Jade and Max share a deep love, though revelations from his past have recently shaken their marriage. And Jade is completely smitten with Max’s little son, Asa, whom she is now raising as her own. Their blended family brings her a joy she’s never known. But there is one more secret to be uncovered. One that will impact them all.
Max is doing his best to “man-up” and prove himself worthy of Jade’s devotion. As well as that of his young son. It seems like life in Whisper Hollow, Tennessee, will pick up where it left off until Max is faced with an unusual opportunity—leave his family’s law firm to coach high-school football in Texas.
Realizing a fresh start will bring healing to their marriage, Jade takes the leap of faith and moves with him and baby Asa, bidding good-bye to her beloved Blue Umbrella shop.
The new beginning in quaint Colby, Texas, is soon sullied when Max discovers the high-school program isn’t all it seemed. While Max struggles to rebuild a once glorious football team, Jade wrestles with news that could break Max’s heart . . . and change their lives forever.
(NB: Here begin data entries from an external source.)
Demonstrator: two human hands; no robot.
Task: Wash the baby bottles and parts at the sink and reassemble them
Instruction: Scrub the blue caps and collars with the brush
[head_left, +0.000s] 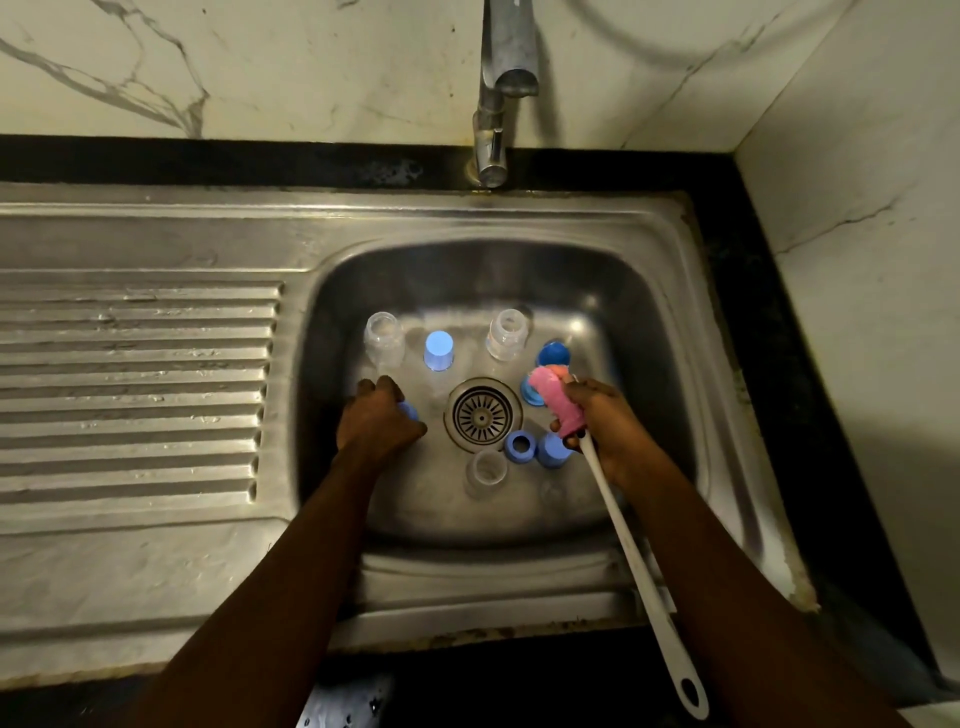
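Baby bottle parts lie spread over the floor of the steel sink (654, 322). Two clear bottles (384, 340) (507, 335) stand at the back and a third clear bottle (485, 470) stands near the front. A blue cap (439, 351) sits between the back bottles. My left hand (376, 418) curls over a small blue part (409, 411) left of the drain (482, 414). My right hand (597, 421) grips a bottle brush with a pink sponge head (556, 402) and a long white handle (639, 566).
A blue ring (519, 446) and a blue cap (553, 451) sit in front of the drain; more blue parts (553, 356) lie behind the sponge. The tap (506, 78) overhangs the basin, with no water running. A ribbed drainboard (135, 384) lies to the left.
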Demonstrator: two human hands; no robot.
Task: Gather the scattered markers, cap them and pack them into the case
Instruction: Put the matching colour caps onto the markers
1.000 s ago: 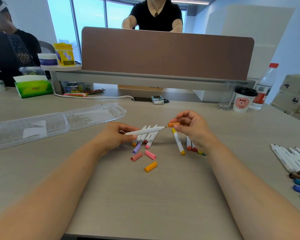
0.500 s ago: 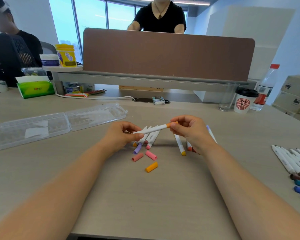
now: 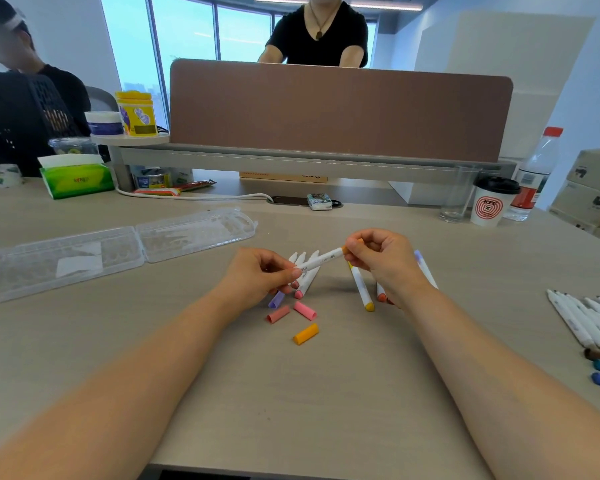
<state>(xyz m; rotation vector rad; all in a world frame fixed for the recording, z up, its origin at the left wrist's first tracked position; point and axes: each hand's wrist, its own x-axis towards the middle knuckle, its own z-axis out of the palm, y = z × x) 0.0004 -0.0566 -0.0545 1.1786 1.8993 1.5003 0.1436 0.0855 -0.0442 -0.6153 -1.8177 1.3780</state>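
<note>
Nearest the front edge of the desk [image 3: 326,410] lie four loose caps: an amber cap [image 3: 305,334], two pink caps [image 3: 278,314] and a purple cap [image 3: 276,299]. None has been put on a pen yet. Near the right edge, a row of markers [image 3: 582,323] lies side by side with brown and blue caps on, so that batch looks capped but not packed.

Just past the loose caps, toward the middle of the desk, the left hand [image 3: 257,271] pinches the back end of a white marker [image 3: 321,263] between thumb and fingertips and holds it clear of the desk. The right hand [image 3: 385,261] has its fingers curled round an orange cap [image 3: 352,245] at the marker's other end. The cap appears to be on the tip, but I cannot tell whether it is pressed fully home.

Under the hands a small bunch of pens [image 3: 305,278] still waits, touching one another, and a yellow-ended pen [image 3: 361,287] lies just beside the right wrist. A lilac-ended pen [image 3: 425,268] shows behind that hand; it is not clear whether it is held or resting.

Farther off, toward the left edge, the clear case [image 3: 118,247] lies open and flat with no pens in it.

By my reckoning capping is partly done, with several pens to go. Packing has not begun.
</note>
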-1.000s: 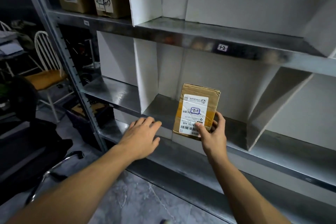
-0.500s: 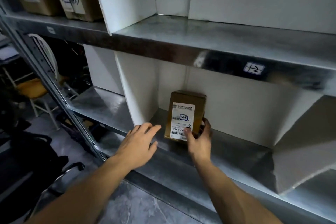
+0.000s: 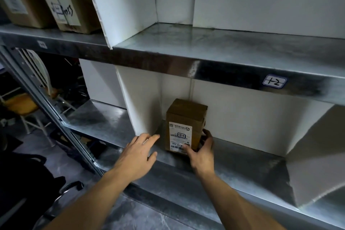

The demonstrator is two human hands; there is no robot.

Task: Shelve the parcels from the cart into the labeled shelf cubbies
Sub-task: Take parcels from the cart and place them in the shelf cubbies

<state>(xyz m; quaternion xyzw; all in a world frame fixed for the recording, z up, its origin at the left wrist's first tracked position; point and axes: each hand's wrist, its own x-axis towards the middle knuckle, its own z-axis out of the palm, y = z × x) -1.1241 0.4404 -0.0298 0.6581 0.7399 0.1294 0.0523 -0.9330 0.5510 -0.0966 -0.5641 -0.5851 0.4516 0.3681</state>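
Head view looks down at a metal shelf (image 3: 242,166), where a small brown parcel (image 3: 186,117) stands upright, tucked toward the back left corner of a cubby, just beside a white divider (image 3: 140,99). Its white shipping label (image 3: 179,138) faces outward with a boxed handwritten mark in the middle. The right hand (image 3: 202,152) grips the parcel low down, thumb on the bottom edge of the label and fingers curled round the right side. The left hand (image 3: 139,152) is spread flat with straight fingers near the shelf's front edge, just left of the parcel and not touching it; I cannot tell whether it rests on the metal. On the edge of the shelf above sits a tag (image 3: 274,81) reading 1-2. Two larger cardboard boxes (image 3: 61,0) stand on the upper level at far left, and a white chair (image 3: 29,99) shows beyond the rack.
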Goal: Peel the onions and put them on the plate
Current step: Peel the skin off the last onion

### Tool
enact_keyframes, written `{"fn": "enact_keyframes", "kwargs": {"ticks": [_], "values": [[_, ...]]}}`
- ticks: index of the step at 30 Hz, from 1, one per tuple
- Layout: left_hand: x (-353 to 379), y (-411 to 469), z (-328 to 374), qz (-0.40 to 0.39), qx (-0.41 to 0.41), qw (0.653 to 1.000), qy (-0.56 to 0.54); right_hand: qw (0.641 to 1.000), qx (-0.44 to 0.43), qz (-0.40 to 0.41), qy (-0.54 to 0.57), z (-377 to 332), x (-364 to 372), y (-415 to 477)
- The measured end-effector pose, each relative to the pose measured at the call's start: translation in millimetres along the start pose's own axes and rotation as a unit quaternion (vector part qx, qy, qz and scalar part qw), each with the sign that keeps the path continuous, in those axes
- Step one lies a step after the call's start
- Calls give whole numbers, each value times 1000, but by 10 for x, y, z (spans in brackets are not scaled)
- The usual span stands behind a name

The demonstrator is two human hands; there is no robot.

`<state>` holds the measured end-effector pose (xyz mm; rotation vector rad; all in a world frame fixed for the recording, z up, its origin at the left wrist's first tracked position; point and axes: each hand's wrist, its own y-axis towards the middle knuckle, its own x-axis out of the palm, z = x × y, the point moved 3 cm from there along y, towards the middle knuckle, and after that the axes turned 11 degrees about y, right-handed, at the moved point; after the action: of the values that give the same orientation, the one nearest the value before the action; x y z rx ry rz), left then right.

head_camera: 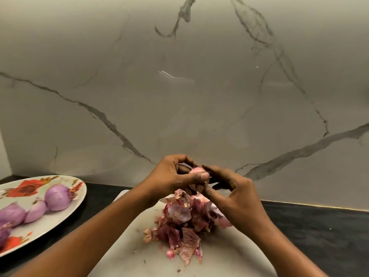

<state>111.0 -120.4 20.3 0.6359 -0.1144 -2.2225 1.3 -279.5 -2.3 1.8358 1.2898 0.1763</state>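
While the left hand [175,176] grips the onion [196,171] above the heap of skins [183,222], the right hand [233,188] pinches at its skin; peeling it right down to the root seems wise before moving it to the plate [65,218].

Both hands [201,182] hold an onion [196,171] above peels [185,218].

Home kitchen; marble backsplash [179,96], dark countertop [319,226], cutting board [139,246], floral plate [40,226]
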Motion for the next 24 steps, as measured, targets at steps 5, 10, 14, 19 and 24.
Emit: {"fn": "enact_keyframes", "kwargs": {"ticks": [5, 10, 14, 19, 24], "values": [[-38, 13, -107, -40, 15, 997, -65, 999, 21, 23, 14, 112, 8, 7], [-105, 27, -205, -75, 36, 995, -54, 998, 32, -10, 50, 155, 67, 17], [-128, -6, -229, -76, 54, 993, -78, 997, 30, -19, 64, 119, 70, 67], [-198, -1, -196, -36, 71, 988, -135, 992, 45, -25, 116, 92, 32, 298], [-224, 23, -235, 8, 46, 988, -144, 978, 87, -27, 187, 192, 49, 345]]}}
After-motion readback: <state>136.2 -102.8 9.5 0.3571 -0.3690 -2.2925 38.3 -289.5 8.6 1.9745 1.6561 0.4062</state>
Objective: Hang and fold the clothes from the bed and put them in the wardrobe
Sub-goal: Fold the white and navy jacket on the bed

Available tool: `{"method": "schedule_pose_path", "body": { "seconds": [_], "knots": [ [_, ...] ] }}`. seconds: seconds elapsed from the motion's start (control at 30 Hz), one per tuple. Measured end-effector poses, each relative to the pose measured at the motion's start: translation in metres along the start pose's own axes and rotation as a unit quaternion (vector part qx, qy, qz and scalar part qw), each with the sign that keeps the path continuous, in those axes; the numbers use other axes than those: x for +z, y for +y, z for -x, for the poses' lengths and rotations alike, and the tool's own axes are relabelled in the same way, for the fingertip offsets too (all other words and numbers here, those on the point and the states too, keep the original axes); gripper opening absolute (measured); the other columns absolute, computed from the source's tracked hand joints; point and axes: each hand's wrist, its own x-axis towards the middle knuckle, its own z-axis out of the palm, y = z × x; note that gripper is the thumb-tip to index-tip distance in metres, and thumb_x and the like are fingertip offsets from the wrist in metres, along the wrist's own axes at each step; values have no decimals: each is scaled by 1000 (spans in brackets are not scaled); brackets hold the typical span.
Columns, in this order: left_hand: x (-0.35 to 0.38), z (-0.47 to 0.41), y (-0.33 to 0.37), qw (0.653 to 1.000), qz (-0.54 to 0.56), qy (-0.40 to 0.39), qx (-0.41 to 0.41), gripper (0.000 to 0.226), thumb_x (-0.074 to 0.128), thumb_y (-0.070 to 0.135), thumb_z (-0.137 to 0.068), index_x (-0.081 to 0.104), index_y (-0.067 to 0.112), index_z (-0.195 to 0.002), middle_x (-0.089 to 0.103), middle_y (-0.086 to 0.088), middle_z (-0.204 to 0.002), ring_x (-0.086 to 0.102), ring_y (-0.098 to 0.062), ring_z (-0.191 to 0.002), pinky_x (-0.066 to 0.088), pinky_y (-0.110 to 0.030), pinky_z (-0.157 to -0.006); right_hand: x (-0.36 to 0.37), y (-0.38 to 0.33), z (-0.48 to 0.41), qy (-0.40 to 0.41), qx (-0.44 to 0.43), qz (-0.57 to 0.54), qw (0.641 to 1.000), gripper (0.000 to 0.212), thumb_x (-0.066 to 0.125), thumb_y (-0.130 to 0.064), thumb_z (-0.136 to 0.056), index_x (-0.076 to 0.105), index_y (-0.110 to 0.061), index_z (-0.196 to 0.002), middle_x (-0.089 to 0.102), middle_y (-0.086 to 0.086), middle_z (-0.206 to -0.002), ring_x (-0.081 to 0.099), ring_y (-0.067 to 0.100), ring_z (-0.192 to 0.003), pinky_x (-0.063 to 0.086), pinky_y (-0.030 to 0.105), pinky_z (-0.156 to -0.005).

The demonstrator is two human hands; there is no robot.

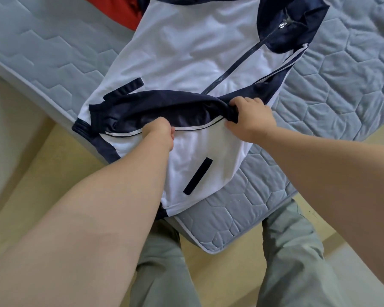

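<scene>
The white and navy jacket [186,52] lies front up across the near corner of the bed [341,96], collar toward the far side. Its hem end hangs over the near edge, and its zip [242,65] is closed along most of its length. A navy sleeve [164,105] is folded across the body, just above a piped seam.

The step in hand looks like folding the sleeve in before the body is doubled over. To do it well, the sleeve should lie flat and straight inside the jacket's outline. The white panel beneath needs smoothing, and both sides should be pulled evenly so the zip stays centred.

The right hand [249,119] is closed, with fingers and thumb curled round the bunched navy cloth at the sleeve's right end. The left hand [159,134] is also curled tight and seems to pinch the fabric at the piped seam, though its fingertips are hidden.

A red garment [120,12] lies at the far edge, touching the jacket. Grey trousers [293,251] stand against the bed's corner.
</scene>
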Motion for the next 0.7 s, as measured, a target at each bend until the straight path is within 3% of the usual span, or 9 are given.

Review: I have followed the winding road of Jade's story since The Sweet By and By.  Each novel in Sara Evans' and Rachel Hauck's Songbird series has been as touching and melodic as a country song.  A chorus of love, pain, healing, and faith flows through the series and into the third novel, Love Lifted Me. The conclusion of Softly and Tenderly left me with a lingering anticipation of what the plot of Love Lifted Me would hold for Jade and Max.

Throughout the course of three novels, Jade and Max have been through a multitude of hardships.  They have led imperfect lives, which makes them realistic individuals, not just characters in a book.  In the previous two stories, Max's personality annoyed me.  Love Lifted Me redeems his character and introduces a stronger and less self-centered side of Max Benson. True to the trend if the Songbird series, secrets threaten the tenuous relationship between Jade and Max.

The change in setting from Whisper Hollow, Tennessee to Colby, Texas introduces new characters and new challenges that keep the plot fresh and interesting.  There is a focus on football, which I found less engaging.  As a reader who knows very little about the game, the football scenes were ones that I skimmed. Since my first introduction to Jade, I have hoped for a happy ending to her story. Love Lifted Me is a heart-warming conclusion that flows with a steady tempo.

I received a complimentary e-copy of this book from NetGalley, courtesy of Thomas Nelson.  I was not required to write a positive review. The opinions expressed above are my own. I am disclosing this in accordance with the Federal Trade Commission’s 16 CFR, Part 255 “Guides Concerning the Use of Endorsements and Testimonials in Advertising.”